JobCache uses cache “slots.” When JobCache is enabled, eMake maintains a slot for each combination of command line options, relevant environment variable assignments, and current working directory. A slot can be empty or can hold a previously-cached result. If the appropriate slot holds an up-to-date result, a cache “hit” occurs, and compilation is avoided.

A cached result becomes obsolete if eMake detects file system changes that might have caused a different result (with the same command line options, environment variable assignments, and current working directory). Such file system changes include any files that are read during compilation, which means all source files, gcc precompiled headers, and compilation tools included in the eMake root.

Electric Cloud recommends that all components (Cluster Manager, Electric Agent/EFS, and eMake) on all machines in the cluster are upgraded to the latest version. However, you can still use JobCache with Agents on Electric Agent/EFS machines running versions as old as 7.2, as long as an appropriate backward compatibility package (BCP) is installed on those Electric Agent/EFS machines. For more information, see the ElectricAccelerator Installation Guide and ElectricAccelerator Configuration Guide.

Benefits

  • Speeds long, full builds (for example, when you do a “make clean” then a “make,” or when you run a build in a new workspace)

  • Builds faster than ccache

  • Avoids certain false cache hits that might occur when you use ccache

  • Uses intelligent hashing for some types of files to avoid spurious cache misses because of changes in unimportant segments of those files.
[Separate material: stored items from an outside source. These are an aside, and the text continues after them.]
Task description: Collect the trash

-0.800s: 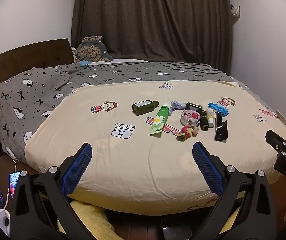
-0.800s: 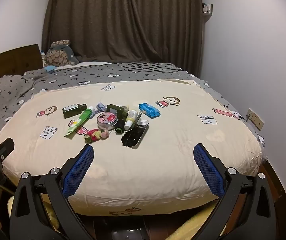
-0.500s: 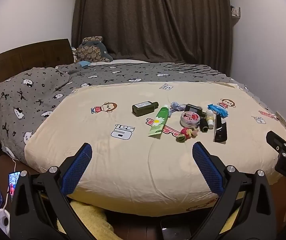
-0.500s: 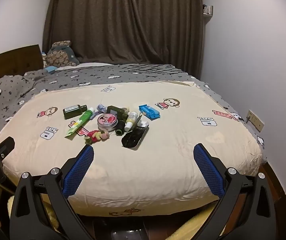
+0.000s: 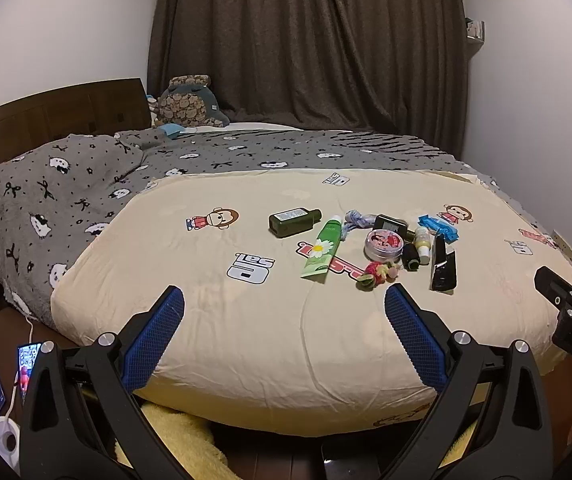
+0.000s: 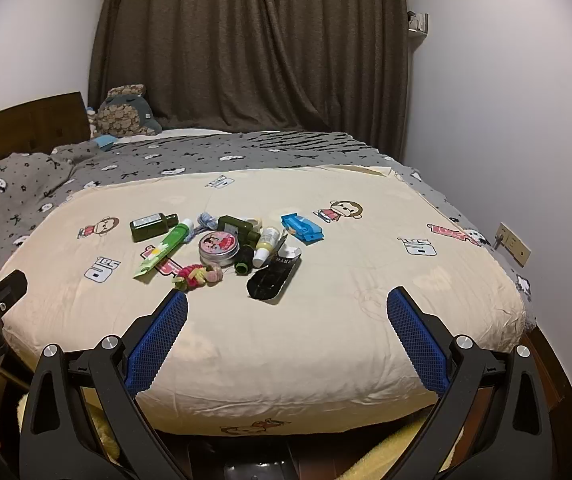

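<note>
A heap of small items lies in the middle of the cream duvet (image 5: 246,320) (image 6: 345,300): a dark green bottle (image 5: 293,221) (image 6: 153,226), a green tube (image 5: 323,247) (image 6: 166,250), a round pink tin (image 5: 383,244) (image 6: 219,248), a black torn wrapper (image 5: 443,266) (image 6: 274,276), a blue wrapper (image 5: 437,227) (image 6: 301,229), a pink-green hair tie (image 5: 377,272) (image 6: 196,274) and small bottles. My left gripper (image 5: 284,308) and right gripper (image 6: 286,312) hover open at the bed's near edge, short of the heap, with nothing between their fingers.
A grey patterned blanket (image 5: 66,192) covers the bed's left and far side, with a plush toy (image 5: 188,102) by the wooden headboard (image 5: 46,116). Dark curtains hang behind. A phone (image 5: 26,360) lies on the floor at left. A wall socket (image 6: 513,244) is at right.
Both views have crept slightly closer to the bed; the items have not moved and both grippers stay open.
</note>
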Motion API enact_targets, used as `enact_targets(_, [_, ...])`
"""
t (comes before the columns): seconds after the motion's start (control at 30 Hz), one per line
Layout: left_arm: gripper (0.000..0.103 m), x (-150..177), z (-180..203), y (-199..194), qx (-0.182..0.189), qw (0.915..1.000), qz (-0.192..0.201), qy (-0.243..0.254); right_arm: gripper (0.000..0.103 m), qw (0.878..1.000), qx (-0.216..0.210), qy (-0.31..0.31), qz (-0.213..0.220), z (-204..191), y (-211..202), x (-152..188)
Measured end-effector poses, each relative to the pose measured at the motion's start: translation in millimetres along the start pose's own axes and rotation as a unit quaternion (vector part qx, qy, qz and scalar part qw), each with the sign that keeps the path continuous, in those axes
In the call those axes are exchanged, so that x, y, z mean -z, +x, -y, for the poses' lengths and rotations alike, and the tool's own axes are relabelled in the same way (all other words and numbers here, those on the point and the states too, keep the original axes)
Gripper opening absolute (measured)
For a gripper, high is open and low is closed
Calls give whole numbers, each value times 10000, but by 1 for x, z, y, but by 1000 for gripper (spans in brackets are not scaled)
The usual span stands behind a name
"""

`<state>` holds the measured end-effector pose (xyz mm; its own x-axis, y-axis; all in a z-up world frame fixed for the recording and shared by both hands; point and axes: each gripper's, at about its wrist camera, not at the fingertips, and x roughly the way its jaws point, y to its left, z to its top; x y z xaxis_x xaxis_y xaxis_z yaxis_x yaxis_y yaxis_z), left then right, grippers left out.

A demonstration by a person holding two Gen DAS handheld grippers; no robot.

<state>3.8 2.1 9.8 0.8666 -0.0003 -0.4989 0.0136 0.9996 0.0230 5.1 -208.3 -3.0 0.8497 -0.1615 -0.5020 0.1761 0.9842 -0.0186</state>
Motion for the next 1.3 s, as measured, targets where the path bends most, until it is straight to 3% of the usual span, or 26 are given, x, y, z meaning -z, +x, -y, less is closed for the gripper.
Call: enact_targets(1.3, [95,-5,1,-4,-19,10000,86,34,100,9999,-56,31,88,1,-5,2])
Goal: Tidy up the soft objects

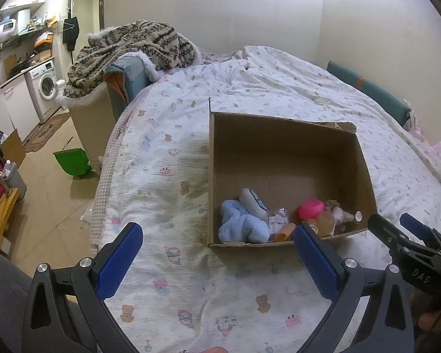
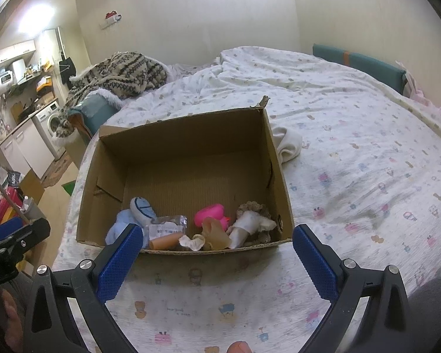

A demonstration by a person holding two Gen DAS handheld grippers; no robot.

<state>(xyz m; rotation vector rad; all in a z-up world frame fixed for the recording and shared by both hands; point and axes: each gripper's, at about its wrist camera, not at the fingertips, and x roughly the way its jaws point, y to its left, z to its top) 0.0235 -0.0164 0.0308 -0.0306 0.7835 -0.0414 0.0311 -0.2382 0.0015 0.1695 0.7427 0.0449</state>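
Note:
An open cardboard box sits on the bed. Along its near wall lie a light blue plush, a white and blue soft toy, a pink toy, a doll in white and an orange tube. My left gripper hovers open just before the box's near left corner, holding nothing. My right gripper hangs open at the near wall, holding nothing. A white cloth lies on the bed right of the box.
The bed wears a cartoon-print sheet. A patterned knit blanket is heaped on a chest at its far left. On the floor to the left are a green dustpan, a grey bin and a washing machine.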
    For example, JobCache ignores the .NT_GNU_BUILD_ID tag in ELF executables and libraries or input file timestamps in byte-compiled Python scripts.

Limitations

  • JobCache does not cache results from compilation jobs that invoke eMake. JobCache stores results from particular compilation jobs, but if a rule includes an invocation of eMake, (which might spawn other jobs), then that job is not cached, as in the following example:

    gcc -o foo.o foo.c && $(MAKE) -C subdir
  • The date and time in an object file will still reflect the original compilation (not the current date or time) if you use a C preprocessor macro that expands to the date or time when the compiler runs, and ElectricAccelerator re-uses the resulting object file in a subsequent build.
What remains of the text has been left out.